▶ _Assigned task_
Every line in the data below has to be repeated exactly; no picture belongs in the result.

▶ _Data for this task_
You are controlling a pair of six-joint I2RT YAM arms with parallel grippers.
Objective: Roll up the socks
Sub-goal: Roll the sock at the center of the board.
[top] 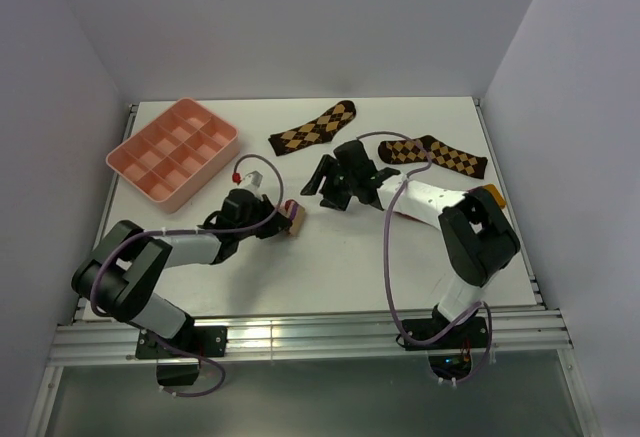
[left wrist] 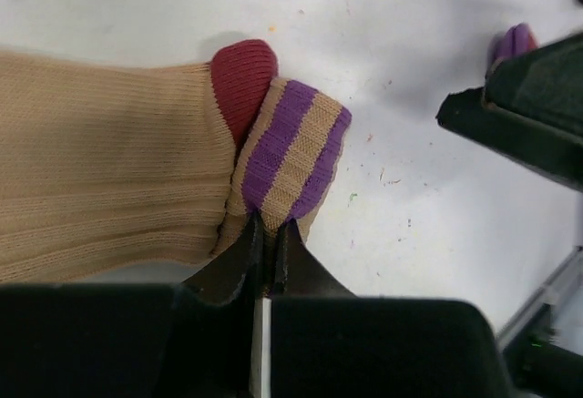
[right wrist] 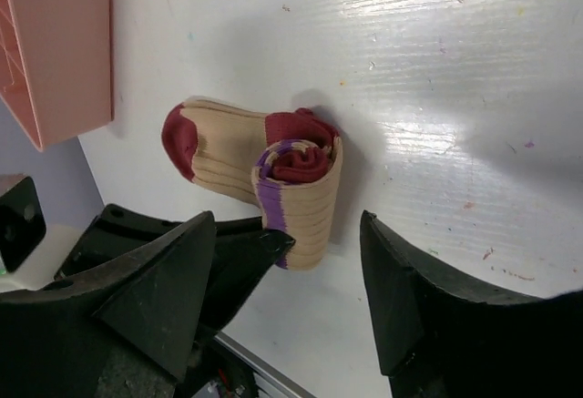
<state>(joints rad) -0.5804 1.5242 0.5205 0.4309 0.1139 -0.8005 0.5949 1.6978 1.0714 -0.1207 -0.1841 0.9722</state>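
White table (top: 330, 267), grey walls. L gripper (left wrist: 267, 234) clamped on striped cuff (left wrist: 291, 147) of tan sock (left wrist: 100, 170), roll right at its tips. R gripper (right wrist: 290, 225) jaws apart, holding nothing; same roll just ahead of it. Crimson sock (left wrist: 512, 43) purple toe off to L gripper's right.

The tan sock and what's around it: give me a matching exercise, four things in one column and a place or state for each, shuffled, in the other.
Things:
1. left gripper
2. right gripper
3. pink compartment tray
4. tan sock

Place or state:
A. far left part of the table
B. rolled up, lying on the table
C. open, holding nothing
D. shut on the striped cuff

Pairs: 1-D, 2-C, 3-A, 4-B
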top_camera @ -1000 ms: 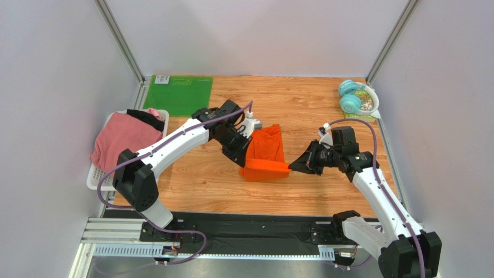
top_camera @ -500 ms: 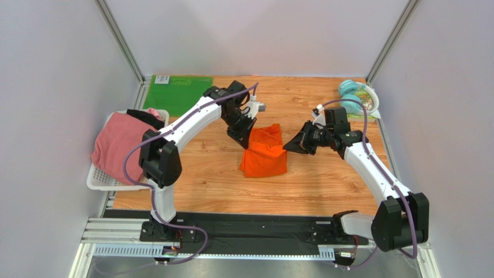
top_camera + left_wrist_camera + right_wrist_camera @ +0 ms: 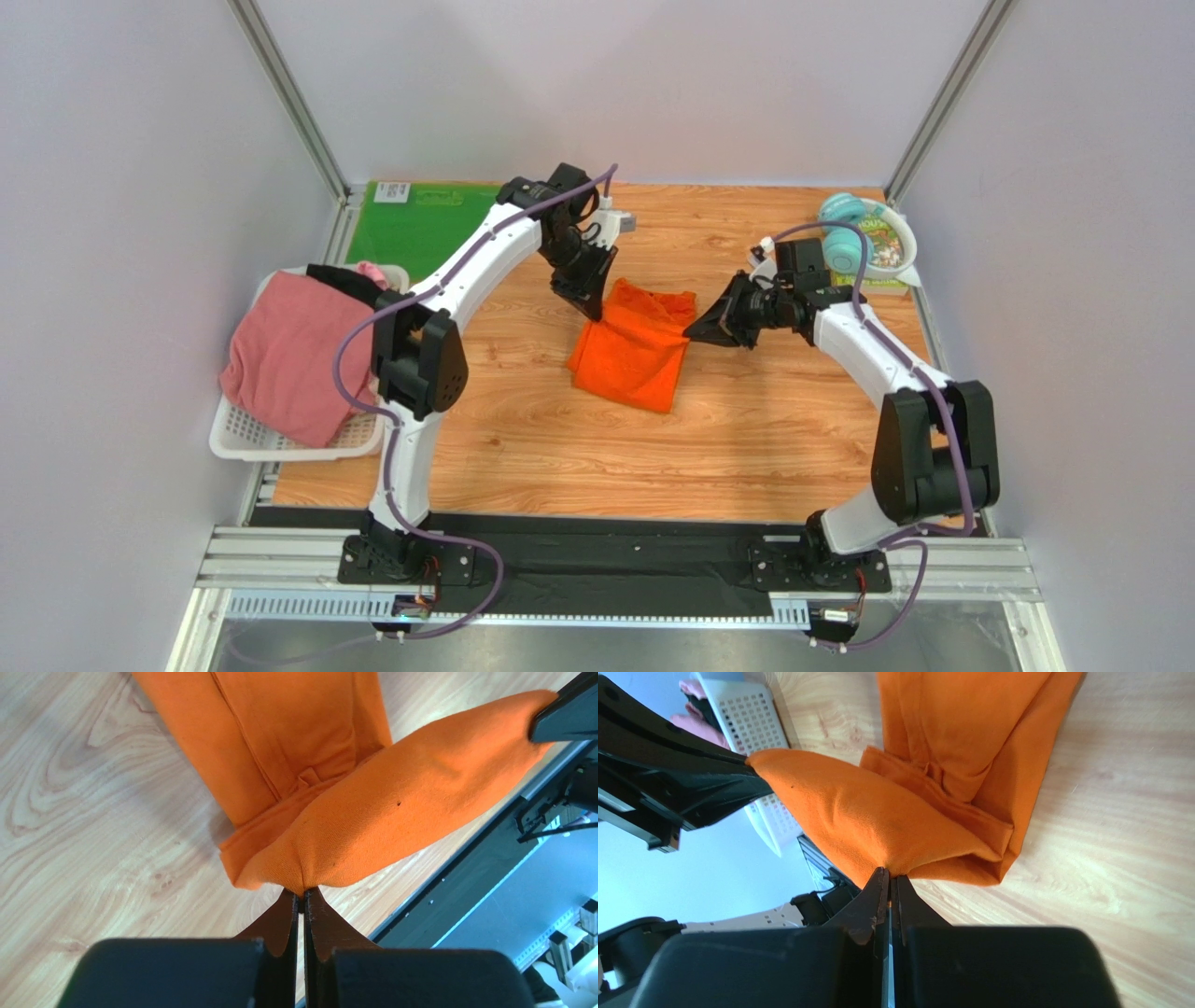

▶ _Answer below_
You are controlling a pair of six-joint I2RT YAM arms with parallel grippers.
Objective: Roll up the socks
Sub-goal: Roll the sock at the center of the board.
[top] 
[left wrist] 
[right wrist] 
<state>(joints rad) -0.5804 1.5242 0.5205 0.4309 0.1139 -0.8005 0.5949 1.6978 1.0714 -0.1207 -0.1841 0.9722</state>
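White table (top: 330, 267), grey walls. L gripper (left wrist: 267, 234) clamped on striped cuff (left wrist: 291, 147) of tan sock (left wrist: 100, 170), roll right at its tips. R gripper (right wrist: 290, 225) jaws apart, holding nothing; same roll just ahead of it. Crimson sock (left wrist: 512, 43) purple toe off to L gripper's right.

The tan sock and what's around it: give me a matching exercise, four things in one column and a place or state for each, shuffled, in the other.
Things:
1. left gripper
2. right gripper
3. pink compartment tray
4. tan sock

Place or state:
A. far left part of the table
B. rolled up, lying on the table
C. open, holding nothing
D. shut on the striped cuff

Pairs: 1-D, 2-C, 3-A, 4-B
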top_camera @ -1000 ms: 
top_camera @ -500 ms: 
top_camera + left_wrist_camera + right_wrist_camera @ +0 ms: 

Output is complete for this exercise.